The bottom line is this: If I have a magic immortality pill, and I obtained it legally, what right does anyone have, to stop me from taking it?

Absolutely. Keep in mind that most of the cheap technologies we take for granted nowadays (PCs, VCRs, even Cars), got their start by being very expensive items olny the rich could afford. On that basis alone, let’s hear it for the wealthy!
Besides, if the poor or working class really wanted to be immortal or long lived, they could just get rich anyway. It’s not like there are any laws keeping people poor today.

Why would they want to? Jail, by design, sucks.

I dare you to remain immortal after being married to the same woman forever, lol.

On the subject of immortality, there is a theory that as humans we have emotional barrier as well as a physical one.

I’m basing this on the vampires from the Vampire Chronicles by Anne Rice. Eventually we will become unable to adapt to the changes in society and the world around us. Those who are dear to us die, our favourite celebrities, general thinking changes. As humans we naturally resist change. Maybe at a young ager we can adapt, but as we spend more and more time doing things a certain way we inevitably become set in our ways. Change becomes more and more difficult. This is illustrated by the way that seniors generally resist change, and in some cases it even stresses them out to see so much of what they hold dear torn down and replaced by something new.

You might say well what if everyone could affford it. I don’t know if that solves the problem. I think our rate of progress will slow as a society. Eventually we may never progress as we are ‘comfortable’ as is.
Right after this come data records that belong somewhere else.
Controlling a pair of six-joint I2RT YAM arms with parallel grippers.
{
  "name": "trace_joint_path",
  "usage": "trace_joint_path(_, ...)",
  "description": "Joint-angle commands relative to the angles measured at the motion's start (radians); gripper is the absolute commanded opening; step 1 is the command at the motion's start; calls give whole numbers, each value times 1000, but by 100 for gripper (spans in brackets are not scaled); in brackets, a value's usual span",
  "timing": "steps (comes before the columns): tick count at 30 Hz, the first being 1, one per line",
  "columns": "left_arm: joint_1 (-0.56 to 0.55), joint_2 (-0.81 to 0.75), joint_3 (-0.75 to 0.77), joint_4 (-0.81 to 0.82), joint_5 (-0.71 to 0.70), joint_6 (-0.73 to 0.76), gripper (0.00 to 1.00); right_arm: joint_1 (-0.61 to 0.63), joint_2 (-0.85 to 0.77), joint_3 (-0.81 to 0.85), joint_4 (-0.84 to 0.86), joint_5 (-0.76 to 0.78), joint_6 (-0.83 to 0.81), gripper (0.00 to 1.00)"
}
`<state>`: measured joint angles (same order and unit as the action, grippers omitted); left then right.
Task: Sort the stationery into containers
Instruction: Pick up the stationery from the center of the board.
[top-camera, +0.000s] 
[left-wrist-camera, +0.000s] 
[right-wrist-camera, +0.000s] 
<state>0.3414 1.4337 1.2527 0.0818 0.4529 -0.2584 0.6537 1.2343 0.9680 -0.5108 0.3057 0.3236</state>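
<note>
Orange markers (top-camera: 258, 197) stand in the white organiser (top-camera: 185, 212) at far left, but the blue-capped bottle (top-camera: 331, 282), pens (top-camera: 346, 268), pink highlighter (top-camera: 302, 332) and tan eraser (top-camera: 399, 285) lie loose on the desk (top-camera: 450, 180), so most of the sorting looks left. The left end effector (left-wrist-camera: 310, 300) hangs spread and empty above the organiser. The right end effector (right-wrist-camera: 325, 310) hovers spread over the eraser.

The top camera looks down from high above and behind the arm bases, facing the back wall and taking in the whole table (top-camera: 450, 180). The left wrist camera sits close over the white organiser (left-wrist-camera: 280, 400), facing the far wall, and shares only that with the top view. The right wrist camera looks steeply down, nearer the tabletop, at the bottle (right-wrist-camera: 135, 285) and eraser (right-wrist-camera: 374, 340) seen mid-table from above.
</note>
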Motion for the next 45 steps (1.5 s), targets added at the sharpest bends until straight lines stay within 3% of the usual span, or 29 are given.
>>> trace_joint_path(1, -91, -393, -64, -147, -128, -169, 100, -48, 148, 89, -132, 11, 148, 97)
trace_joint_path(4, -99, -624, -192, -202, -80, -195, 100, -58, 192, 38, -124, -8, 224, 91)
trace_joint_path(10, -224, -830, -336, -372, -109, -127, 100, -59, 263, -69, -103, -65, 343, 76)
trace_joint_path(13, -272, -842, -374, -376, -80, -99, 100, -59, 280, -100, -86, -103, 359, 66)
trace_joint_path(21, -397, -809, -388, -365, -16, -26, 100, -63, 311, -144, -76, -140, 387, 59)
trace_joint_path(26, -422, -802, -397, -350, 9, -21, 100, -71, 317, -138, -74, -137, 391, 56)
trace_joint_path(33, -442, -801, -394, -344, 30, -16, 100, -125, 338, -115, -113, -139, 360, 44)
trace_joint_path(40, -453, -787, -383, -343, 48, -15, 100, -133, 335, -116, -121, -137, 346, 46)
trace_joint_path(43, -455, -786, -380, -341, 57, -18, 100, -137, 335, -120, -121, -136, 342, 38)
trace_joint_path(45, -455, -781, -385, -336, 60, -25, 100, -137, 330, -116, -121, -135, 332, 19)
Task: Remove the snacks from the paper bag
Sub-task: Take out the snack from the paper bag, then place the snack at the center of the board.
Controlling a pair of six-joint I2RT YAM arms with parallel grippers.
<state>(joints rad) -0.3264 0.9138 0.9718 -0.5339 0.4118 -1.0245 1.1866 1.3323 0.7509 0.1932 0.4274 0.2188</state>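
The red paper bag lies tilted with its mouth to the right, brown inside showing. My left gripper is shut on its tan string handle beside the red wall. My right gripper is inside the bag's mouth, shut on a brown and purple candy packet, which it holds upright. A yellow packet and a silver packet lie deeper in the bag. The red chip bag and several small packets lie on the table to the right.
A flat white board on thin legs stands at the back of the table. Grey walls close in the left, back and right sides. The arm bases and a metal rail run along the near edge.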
Would seem to me also that one would need to shed religion to accept immortality. Many people won’t trade this off. One issue is bringing you to God and your family - for someone to accept immortality they would need to accept they will never see these people again (since we are dying now someone will need to make that sacrifice - you can’t make the argument that everyone can live forever - at any point in time there wil lbe those with dead parents). Also, our expectations of death allow us to live our lives… without knowing death and the justice that it brings (i.e. those who have wronged you and you expect to see burn in hell for it) we have a completely different way of looking at things.

In the above I am referring to the point in time where immortality becomes available - at that point someone is going to have to abandon all hope of seeing their deceased loved ones.

Also I didn’t cite the exact book I was referring to in the Vampire Chronicles - it was The Vampire Lestat, though to understand that book (it is the second of the chronicles) you need to have read Interview with a Vampire. If you have read the books you know exactly where I am referring to. If not - I can’t begin to explain the concepts in this series - some of the finest literature I have ever read.